Jim Barbour – the racing Godfather

Ninety-two-year-old Jim Barbour III is the living legend you don’t know about. An excellent story of heroism, honour, and eloquent humanity. What a life, a true American hero. He personified such nobility combined with personal fortitude in the face of injustice, yet still managed to be a pioneer.

His mother was a socialite, his uncle and father were highly successful engineers; his uncle James A. Parsons Jr. was a notable scientist, inventor, and educator who was awarded multiple patents for his work with metals.

Jim Barbour has the remarkable ability to keep things light. According to him and his wife, Patricia Barbour, that’s the way he was as a young cadet Tuskegee Airman in a biplane and as a race car driver. And it’s how he faced down the indignities of racial prejudice and segregation. Documented Original Tuskegee Airman, a passionate amateur race-car driver, a once-prolific car collector and a highly respected figure in the world of sports car racing who helped build it into what it is in America today.

Jim Barbour as Tuskegee Airman

“Jim Barbour is an absolute gem,” said Lee Hill, the current SCCA board chairperson, “his dedication to motorsports and the Sports Car Club of America simply can’t be measured.”

He’s got the name recognition of your average, everyday guy next door. This is what David Obuchowski wrote about him in his article of February 2018: ”Jim is a deeply fascinating, endlessly impressive individual and — despite his own claims to the contrary — an American hero. Get him talking about the cars he’s owned, and you start to suspect this guy is someone special.” Jim once said: “I mean, you name a car, and I’ll say, ‘Yeah, I’ve had one of those. Or I’ve had two or three of those.”

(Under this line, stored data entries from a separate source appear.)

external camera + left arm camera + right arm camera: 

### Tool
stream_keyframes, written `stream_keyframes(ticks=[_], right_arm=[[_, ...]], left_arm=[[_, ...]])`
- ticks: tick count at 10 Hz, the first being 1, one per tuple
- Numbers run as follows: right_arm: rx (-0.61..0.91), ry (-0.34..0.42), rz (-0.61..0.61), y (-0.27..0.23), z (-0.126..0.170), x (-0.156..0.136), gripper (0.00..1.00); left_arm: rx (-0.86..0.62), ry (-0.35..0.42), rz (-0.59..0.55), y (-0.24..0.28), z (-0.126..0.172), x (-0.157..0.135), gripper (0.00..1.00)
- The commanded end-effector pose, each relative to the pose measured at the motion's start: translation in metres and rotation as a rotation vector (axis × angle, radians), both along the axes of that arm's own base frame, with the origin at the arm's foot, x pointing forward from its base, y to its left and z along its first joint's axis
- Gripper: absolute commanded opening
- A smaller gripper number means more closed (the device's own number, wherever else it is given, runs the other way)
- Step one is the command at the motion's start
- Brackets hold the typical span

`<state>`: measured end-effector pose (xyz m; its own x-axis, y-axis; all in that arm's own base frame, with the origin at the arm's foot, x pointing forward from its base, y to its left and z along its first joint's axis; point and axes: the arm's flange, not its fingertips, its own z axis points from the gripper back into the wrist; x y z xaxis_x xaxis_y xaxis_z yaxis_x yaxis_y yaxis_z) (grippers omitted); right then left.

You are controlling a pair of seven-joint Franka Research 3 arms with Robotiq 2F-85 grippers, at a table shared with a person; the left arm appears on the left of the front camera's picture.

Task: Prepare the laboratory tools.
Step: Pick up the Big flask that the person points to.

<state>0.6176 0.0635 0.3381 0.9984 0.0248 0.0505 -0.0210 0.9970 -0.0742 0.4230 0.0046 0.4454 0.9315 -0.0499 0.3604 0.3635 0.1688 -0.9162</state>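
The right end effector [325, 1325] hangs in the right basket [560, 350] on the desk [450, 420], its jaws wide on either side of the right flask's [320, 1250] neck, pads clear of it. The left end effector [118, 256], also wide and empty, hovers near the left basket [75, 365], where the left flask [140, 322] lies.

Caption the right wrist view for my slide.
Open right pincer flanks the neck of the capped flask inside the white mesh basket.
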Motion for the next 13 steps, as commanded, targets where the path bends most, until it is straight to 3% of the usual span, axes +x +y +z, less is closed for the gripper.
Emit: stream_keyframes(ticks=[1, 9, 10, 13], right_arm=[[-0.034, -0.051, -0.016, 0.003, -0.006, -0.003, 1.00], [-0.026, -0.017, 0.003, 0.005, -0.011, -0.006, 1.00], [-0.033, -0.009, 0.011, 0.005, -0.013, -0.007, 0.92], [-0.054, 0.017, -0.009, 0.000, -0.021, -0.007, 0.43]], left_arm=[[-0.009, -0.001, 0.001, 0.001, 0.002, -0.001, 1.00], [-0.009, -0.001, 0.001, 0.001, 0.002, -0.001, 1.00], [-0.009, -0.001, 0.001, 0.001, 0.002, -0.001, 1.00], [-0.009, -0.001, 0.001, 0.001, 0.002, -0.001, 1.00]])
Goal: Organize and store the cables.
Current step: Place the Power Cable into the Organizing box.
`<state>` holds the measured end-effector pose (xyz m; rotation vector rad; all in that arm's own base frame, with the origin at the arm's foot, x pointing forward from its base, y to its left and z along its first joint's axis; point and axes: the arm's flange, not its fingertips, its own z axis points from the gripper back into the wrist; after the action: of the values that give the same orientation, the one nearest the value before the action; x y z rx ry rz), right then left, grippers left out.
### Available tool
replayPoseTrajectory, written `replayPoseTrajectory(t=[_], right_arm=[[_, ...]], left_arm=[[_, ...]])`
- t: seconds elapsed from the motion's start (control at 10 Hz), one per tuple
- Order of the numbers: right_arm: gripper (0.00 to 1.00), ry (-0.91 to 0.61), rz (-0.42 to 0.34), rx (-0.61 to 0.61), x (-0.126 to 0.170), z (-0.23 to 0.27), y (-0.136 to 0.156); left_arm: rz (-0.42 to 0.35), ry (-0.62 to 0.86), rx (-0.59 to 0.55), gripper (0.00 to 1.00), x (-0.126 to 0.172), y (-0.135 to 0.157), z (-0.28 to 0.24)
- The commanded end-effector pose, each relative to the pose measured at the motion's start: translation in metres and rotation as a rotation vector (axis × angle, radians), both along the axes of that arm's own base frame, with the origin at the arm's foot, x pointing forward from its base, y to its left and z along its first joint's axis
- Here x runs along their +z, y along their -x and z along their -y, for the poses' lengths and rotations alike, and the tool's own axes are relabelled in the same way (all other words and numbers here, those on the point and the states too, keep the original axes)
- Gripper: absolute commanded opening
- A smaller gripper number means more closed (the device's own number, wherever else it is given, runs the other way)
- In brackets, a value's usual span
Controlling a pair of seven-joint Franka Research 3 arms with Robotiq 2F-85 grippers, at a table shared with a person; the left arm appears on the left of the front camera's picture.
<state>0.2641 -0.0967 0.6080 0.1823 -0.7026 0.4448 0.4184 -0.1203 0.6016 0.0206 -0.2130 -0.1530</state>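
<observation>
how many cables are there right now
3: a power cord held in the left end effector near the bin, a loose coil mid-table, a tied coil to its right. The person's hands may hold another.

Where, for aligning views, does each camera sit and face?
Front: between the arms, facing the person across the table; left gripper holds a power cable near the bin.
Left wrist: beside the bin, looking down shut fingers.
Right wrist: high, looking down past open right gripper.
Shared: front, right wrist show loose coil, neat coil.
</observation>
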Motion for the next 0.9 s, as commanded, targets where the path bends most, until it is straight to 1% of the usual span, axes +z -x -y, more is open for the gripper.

He can’t count how many. He didn’t just own cars to look at them. He liked racing them, autocrossing them. An amateur race car driver, autocross enthusiast, car club member and officer, and racing official, Jim always had a thing for speed. Not only is he a Tuskegee Airman, he also has an impressive pedigree in the world of auto racing.

As a high school kid in Dayton, Ohio he drag-raced with his buddies. Coupled with his love of speed, Jim was good with machines. He was so good with them, that even as a high school kid, he got a job wrenching on P-51 Mustangs at Wright-Patterson Field just east of Dayton. During his shifts, he worked on Rolls Royce Merlin V12 supercharged engines that powered the P-51s, and he became enchanted.

“It was a great thrill to me. I got on the midnight shift and I would go out there on the flight line and sit [in it] and turn the radio on and listen to all the airplanes and the people talking and all that and I would imagine I was flying this thing,” he says.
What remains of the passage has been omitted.